• [WHAT NEEDS TO BE DONE]:
In the material below, find each line holding the string "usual" and copy it.

━━━ PROVIDED RECORDS ━━━

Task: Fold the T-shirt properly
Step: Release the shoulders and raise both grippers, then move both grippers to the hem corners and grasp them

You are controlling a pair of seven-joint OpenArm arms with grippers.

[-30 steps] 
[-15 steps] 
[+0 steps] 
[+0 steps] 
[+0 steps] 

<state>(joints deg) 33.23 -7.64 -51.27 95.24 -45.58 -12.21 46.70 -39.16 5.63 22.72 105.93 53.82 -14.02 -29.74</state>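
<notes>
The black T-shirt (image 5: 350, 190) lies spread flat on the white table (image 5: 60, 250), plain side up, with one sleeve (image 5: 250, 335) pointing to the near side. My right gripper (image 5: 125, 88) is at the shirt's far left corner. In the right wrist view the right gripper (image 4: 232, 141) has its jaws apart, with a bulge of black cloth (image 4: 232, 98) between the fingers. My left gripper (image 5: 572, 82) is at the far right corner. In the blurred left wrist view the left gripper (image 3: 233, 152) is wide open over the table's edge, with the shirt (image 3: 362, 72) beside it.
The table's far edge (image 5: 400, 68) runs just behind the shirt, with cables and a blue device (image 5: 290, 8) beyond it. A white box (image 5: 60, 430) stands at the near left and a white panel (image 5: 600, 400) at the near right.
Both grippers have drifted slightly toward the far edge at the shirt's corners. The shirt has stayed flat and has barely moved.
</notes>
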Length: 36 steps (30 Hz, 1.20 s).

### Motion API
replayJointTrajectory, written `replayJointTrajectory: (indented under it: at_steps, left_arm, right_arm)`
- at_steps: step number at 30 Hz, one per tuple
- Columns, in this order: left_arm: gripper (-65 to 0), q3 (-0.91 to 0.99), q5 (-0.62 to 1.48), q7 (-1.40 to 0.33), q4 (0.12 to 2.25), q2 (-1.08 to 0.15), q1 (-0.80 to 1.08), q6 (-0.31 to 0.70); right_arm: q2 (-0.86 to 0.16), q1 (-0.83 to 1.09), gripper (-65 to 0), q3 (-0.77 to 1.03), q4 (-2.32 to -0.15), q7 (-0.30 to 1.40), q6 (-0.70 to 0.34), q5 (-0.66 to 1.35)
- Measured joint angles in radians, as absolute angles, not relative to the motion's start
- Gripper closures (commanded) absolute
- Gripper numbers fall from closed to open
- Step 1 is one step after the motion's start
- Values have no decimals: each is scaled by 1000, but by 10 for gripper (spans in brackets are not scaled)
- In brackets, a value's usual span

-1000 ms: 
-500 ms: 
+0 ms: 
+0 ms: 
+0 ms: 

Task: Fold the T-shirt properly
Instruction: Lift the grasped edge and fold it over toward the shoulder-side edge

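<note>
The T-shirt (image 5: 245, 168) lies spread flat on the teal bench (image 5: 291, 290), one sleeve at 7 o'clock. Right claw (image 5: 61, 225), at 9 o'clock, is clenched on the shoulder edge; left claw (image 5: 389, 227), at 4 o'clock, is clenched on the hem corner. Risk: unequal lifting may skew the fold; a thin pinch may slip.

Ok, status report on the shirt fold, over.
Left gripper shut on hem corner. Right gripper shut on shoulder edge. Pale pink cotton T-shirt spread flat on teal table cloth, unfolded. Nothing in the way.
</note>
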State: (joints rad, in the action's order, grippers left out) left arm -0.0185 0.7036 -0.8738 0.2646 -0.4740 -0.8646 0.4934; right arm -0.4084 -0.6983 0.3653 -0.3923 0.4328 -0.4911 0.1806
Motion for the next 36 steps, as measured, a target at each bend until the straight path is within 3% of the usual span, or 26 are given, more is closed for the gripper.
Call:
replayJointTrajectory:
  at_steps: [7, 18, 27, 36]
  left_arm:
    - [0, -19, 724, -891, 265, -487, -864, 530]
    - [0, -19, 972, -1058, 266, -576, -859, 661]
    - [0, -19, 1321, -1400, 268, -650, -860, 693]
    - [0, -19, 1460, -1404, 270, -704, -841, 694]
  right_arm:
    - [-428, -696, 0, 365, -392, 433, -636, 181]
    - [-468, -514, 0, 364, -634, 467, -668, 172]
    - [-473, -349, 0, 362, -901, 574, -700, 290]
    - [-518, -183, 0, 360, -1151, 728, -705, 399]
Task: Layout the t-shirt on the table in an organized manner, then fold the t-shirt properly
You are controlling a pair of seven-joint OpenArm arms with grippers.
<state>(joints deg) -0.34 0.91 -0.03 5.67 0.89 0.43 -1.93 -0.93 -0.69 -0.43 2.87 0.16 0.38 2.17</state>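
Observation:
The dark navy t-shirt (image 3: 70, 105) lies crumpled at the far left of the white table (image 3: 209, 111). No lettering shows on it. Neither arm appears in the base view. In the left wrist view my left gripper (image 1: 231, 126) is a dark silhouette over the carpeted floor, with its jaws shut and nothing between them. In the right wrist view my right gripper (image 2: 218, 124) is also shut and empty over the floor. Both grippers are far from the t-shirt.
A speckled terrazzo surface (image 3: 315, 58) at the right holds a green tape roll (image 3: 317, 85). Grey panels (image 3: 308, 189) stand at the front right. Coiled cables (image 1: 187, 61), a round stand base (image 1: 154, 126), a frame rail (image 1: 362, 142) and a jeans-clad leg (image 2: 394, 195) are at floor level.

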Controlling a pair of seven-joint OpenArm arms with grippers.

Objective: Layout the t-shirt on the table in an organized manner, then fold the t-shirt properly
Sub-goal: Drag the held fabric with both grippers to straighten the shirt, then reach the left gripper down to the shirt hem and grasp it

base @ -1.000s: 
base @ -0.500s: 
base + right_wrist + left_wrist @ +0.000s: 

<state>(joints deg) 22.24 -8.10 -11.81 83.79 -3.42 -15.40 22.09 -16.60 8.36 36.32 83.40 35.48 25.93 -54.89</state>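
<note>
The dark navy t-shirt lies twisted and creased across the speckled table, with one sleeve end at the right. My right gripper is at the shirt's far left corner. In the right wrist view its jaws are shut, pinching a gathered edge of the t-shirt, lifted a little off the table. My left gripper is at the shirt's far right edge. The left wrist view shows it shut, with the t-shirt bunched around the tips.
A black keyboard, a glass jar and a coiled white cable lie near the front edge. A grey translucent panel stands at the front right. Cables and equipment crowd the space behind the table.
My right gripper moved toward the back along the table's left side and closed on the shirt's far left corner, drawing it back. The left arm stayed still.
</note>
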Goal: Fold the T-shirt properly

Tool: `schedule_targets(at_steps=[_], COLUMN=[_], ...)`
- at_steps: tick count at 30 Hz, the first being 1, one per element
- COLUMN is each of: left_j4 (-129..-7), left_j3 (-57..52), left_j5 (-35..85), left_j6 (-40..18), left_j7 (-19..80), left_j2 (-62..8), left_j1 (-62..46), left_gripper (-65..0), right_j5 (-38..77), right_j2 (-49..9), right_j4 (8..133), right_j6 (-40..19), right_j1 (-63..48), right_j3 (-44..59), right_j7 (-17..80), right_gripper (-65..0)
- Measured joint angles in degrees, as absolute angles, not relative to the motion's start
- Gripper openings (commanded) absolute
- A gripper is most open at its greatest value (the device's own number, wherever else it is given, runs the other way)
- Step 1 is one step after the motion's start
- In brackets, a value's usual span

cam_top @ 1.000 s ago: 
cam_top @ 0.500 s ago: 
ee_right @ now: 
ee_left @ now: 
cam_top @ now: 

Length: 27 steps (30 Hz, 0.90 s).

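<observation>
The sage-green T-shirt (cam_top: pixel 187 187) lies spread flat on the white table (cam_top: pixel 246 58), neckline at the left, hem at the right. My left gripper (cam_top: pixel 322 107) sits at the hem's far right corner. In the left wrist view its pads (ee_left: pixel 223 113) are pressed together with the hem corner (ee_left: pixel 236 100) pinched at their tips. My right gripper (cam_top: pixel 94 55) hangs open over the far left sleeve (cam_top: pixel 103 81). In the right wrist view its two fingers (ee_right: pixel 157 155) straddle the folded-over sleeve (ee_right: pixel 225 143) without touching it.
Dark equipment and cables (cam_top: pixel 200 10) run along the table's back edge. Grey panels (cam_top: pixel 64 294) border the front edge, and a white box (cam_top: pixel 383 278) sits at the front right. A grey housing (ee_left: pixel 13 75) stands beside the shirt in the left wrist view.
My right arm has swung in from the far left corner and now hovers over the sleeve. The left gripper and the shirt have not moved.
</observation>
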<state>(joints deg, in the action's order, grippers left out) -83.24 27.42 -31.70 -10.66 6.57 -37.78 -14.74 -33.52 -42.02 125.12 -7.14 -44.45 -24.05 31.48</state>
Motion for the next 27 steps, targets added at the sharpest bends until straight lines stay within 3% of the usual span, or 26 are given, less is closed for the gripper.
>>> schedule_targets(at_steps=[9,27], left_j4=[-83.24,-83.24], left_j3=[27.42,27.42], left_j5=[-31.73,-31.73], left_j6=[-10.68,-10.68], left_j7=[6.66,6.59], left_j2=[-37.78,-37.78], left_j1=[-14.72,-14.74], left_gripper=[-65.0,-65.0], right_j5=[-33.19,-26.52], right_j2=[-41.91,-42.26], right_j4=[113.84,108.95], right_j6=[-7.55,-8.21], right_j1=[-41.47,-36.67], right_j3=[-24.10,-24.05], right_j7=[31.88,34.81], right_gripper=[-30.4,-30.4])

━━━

• [SOLUTION TO THIS PROBLEM]:
- In brackets, a value's usual span
Motion for the next 36 steps, as measured, a target at each bend until the straight path is within 3% of the usual span, or 26 are given, more is closed for the gripper.
- In brackets, a value's usual span
Motion for the next 27 steps, targets added at the sharpest bends until straight lines stay within 3% of the usual span, or 26 are given, less is closed for the gripper.

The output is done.